The second photograph depicts one of the most famous scenes from Alice’s Adventures in Wonderland: the Mad Hatter’s Tea-Party. Vodianova is joined by Christian Lacroix as the March Hare and Stephen Jones as the Mad Hatter. There is a certain opulence to this image, with the over-flowing table of food reflected in the cascading blue of Alice’s Christian Lacroix haute couture dress. Lacroix’s own open, masculine pose visually embodies the self-confidence of one of fashion’s elder statesmen. By contrast, Jones appears more reserved, almost nervous, as he partially hides beneath a top hat of his own design. However, it is Vodianova who commands the photograph, the soft, youthful features of her face juxtaposed with the adult severity of her penetrating stare.

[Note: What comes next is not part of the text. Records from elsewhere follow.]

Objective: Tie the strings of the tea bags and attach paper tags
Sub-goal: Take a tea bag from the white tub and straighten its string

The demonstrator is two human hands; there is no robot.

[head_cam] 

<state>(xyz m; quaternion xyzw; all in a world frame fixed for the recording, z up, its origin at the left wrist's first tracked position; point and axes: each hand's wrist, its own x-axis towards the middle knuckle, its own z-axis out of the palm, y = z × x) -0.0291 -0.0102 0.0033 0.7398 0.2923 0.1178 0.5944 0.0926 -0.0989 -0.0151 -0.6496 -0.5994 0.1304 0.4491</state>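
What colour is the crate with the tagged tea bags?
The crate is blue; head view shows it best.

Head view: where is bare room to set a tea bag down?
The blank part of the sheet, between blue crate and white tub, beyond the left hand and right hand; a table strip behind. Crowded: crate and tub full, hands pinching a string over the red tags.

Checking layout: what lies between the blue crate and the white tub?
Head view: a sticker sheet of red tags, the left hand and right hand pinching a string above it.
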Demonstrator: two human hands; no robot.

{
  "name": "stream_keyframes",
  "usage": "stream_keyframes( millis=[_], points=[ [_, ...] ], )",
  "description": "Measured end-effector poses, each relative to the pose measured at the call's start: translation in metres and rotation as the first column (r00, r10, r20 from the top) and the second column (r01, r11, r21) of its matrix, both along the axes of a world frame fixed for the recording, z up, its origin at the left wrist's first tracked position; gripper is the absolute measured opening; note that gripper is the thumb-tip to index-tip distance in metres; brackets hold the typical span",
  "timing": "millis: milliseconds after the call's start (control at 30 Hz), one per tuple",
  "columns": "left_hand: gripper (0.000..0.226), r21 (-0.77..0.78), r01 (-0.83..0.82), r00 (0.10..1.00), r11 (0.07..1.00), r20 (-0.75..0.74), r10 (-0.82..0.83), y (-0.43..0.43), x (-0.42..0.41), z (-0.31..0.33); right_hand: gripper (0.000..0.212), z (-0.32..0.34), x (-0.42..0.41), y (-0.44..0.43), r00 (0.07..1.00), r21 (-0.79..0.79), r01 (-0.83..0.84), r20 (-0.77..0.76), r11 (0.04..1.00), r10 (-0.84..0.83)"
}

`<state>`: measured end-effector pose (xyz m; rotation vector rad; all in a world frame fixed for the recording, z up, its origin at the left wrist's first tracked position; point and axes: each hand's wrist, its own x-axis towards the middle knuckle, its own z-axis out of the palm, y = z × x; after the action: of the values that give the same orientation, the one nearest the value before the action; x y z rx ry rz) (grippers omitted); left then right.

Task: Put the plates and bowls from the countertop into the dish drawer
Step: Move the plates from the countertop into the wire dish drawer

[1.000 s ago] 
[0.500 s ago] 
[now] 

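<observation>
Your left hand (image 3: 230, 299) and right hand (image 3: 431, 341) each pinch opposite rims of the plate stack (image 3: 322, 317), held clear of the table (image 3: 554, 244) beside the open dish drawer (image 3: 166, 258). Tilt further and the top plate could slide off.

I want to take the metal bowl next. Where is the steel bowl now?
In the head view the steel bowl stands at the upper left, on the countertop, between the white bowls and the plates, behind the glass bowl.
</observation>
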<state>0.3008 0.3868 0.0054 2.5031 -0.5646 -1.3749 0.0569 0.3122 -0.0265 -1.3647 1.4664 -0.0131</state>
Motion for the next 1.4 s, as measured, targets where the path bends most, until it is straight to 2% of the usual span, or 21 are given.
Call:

'How puzzling all these changes are! I'm never quite sure what I'm going to be, from one minute to another.'

‘How puzzling all these changes are! I’m never quite sure what I’m going to be, from one minute to another.’

This third photograph takes as its source the incident in which Alice becomes stuck in the White Rabbit’s house. Vodianova wears a deep-blue organza minidress from the Helmut Lang made-to-measure studio. Her limbs are contorted as she tries to fit her frame inside the walls of the house. The scale of the objects is disconcertingly irregular, only further augmenting the sense of disorientation.

'It is better to be feared than loved!'

‘It is better to be feared than loved!’

The penultimate photograph portrays scene in which Alice plays croquet with the Queen of Hearts. Vodianova plays alongside the exuberant John Galliano as the Queen of Hearts and his lover Alexis Roche as the King. Alice wears a haut couture Dior hand-painted polka-dot dress from Galliano’s collection, while the designer himself wears a coat from the same house. Galliano brings vitality to this image, his pose is flamboyant and we can almost hear him as the Queen of Hearts shouting, ‘Off with her head!’ Roche and Vodianova become almost decorations in the designer’s fantasy, each marked for their composure in the face of Galliano’s passion.

'Contrariwise,' continued Tweedledee, 'if it was so, it might be; and if it were so, it would be; but as it isn't, it ain't. That's logic!'

‘Contrariwise,’ continued Tweedledee, ‘if it was so, it might be; and if it were so, it would be; but as it isn’t, it ain’t. That’s logic!’

The final photograph sees Alice’s encounter with Tweedledum and Tweedledee. Rolf Snoeren and Viktor Horsting of Amsterdam-based fashion house Viktor & Rolf take on the roles of Lewis’s illogical twins. Vodianova wears a multilayered silk dress from the designers’ collection, while the two men wear identical suits and bow ties of their own design. There is something delightfully playful about this image, the askance looks betraying the anxiety that lies beneath the powerful poses.